I produttori globali di abbigliamento e calzature si trovano ad affrontare sfide legate allo spostamento delle catene di approvvigionamento fuori dalla Cina. Ne ha parlato la testata economica americana Bloomberg all’inizio di questa settimana, citando diversi produttori di abbigliamento e proprietari di fabbriche.
La maggior parte ha avuto difficoltà a trovare centri di produzione alternativi, alcuni addirittura hanno fatto «reshoring», cioè sono tornati a produrre in patria.
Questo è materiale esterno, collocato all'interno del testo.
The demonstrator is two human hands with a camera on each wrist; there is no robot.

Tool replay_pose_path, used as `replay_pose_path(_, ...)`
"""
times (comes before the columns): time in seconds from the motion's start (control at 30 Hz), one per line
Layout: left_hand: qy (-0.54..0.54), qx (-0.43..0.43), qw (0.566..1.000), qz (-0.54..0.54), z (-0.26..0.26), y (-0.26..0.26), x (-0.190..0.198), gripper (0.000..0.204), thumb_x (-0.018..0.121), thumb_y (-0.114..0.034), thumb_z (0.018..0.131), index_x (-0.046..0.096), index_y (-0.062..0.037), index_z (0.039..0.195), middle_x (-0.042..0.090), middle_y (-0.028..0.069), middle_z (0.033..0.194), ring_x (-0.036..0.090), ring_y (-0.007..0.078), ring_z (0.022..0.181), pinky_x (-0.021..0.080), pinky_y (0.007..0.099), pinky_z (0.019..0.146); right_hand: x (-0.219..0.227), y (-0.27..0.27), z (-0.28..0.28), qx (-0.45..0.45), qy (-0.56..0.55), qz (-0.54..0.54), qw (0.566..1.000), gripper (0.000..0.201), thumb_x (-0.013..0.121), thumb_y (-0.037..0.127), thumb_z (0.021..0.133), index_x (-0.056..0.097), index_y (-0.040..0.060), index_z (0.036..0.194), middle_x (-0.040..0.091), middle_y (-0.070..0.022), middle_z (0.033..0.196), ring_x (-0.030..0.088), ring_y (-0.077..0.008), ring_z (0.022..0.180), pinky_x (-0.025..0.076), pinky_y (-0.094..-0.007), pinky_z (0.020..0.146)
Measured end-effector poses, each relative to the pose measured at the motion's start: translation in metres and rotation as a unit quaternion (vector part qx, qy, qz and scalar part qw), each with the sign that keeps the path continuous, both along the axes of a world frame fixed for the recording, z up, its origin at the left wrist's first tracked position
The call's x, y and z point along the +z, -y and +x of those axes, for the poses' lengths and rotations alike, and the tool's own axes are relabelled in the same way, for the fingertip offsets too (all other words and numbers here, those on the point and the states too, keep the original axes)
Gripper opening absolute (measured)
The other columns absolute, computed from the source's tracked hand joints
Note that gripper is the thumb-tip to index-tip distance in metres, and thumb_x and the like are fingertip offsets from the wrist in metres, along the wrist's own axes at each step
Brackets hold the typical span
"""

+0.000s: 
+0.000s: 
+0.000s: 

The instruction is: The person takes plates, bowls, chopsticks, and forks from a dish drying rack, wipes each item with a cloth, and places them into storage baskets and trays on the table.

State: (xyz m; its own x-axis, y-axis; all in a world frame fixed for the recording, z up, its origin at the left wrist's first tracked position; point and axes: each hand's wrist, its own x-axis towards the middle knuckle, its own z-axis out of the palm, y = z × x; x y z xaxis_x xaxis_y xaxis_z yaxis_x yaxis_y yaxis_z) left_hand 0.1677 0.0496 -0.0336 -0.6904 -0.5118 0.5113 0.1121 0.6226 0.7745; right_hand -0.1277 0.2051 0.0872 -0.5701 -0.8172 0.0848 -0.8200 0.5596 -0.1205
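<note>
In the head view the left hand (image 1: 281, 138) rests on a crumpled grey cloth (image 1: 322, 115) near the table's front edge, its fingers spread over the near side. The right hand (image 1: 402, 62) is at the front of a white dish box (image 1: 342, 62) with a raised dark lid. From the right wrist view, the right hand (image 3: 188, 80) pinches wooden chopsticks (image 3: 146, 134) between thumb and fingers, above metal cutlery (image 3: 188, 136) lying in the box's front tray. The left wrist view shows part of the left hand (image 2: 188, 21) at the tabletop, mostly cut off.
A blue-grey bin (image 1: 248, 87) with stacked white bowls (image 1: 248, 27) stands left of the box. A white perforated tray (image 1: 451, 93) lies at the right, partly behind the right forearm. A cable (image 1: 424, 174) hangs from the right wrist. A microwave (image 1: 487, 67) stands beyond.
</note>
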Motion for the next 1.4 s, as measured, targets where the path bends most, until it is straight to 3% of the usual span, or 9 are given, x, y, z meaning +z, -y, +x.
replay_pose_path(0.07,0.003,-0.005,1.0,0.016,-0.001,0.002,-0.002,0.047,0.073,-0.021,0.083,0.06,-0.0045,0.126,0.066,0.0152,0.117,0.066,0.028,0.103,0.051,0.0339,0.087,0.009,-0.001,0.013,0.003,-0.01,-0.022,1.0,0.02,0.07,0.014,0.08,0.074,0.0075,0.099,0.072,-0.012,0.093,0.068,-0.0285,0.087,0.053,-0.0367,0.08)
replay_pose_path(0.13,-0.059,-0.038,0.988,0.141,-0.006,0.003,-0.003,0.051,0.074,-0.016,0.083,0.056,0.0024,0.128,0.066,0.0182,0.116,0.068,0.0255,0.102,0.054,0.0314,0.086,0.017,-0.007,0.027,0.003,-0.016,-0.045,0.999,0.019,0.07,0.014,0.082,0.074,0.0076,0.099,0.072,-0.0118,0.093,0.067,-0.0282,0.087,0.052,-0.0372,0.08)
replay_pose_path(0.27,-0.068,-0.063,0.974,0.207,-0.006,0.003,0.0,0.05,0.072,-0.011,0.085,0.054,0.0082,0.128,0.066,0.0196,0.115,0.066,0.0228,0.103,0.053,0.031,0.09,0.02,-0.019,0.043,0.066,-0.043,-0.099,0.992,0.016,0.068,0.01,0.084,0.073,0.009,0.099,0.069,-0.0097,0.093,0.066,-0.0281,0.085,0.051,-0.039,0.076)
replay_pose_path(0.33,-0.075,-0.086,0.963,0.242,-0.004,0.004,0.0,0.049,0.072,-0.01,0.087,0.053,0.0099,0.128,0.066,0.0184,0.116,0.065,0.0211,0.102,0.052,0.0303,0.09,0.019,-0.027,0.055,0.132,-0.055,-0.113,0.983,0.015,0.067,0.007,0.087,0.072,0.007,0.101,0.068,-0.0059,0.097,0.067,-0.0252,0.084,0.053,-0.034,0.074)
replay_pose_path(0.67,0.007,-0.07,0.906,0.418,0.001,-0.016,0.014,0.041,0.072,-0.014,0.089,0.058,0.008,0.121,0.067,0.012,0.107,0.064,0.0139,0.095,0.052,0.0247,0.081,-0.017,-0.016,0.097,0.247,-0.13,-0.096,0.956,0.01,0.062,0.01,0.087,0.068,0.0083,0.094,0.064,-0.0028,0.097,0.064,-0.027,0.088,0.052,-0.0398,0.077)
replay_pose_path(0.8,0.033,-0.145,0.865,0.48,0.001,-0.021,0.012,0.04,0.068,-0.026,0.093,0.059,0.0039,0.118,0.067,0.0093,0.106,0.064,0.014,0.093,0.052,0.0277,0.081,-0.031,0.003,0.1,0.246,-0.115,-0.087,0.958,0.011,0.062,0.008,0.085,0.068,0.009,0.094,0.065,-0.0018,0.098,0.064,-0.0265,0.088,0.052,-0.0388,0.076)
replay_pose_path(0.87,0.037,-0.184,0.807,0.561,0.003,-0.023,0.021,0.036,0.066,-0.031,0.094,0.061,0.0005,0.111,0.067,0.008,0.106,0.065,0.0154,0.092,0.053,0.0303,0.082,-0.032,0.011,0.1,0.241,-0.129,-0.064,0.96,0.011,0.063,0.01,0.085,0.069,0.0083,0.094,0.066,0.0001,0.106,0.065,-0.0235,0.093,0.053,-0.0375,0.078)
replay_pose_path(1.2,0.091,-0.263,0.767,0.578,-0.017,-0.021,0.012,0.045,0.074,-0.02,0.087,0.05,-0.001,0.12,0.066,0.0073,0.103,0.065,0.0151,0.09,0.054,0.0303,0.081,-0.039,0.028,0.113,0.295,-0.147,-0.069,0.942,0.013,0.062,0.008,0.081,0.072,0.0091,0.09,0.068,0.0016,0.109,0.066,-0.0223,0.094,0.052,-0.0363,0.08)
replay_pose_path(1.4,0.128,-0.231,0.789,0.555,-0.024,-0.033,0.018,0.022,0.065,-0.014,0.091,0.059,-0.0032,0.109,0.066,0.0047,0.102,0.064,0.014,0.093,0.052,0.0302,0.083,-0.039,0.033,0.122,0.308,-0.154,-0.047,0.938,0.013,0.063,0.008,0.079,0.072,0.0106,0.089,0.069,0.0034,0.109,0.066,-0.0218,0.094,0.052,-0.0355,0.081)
I piani riguardo la manifattura dei prodotti sono stati cambiati a causa delle crescenti incertezze economiche in tutto il mondo e della debole domanda dei consumatori.
Secondo Laura Magill, responsabile globale della sostenibilità presso il marchio di calzature Bata Group, l’ecosistema maturo sviluppato in Cina nel corso di decenni garantisce prezzi competitivi e offre una qualità stabile nella produzione su larga scala che è «difficile da copiare» altrove.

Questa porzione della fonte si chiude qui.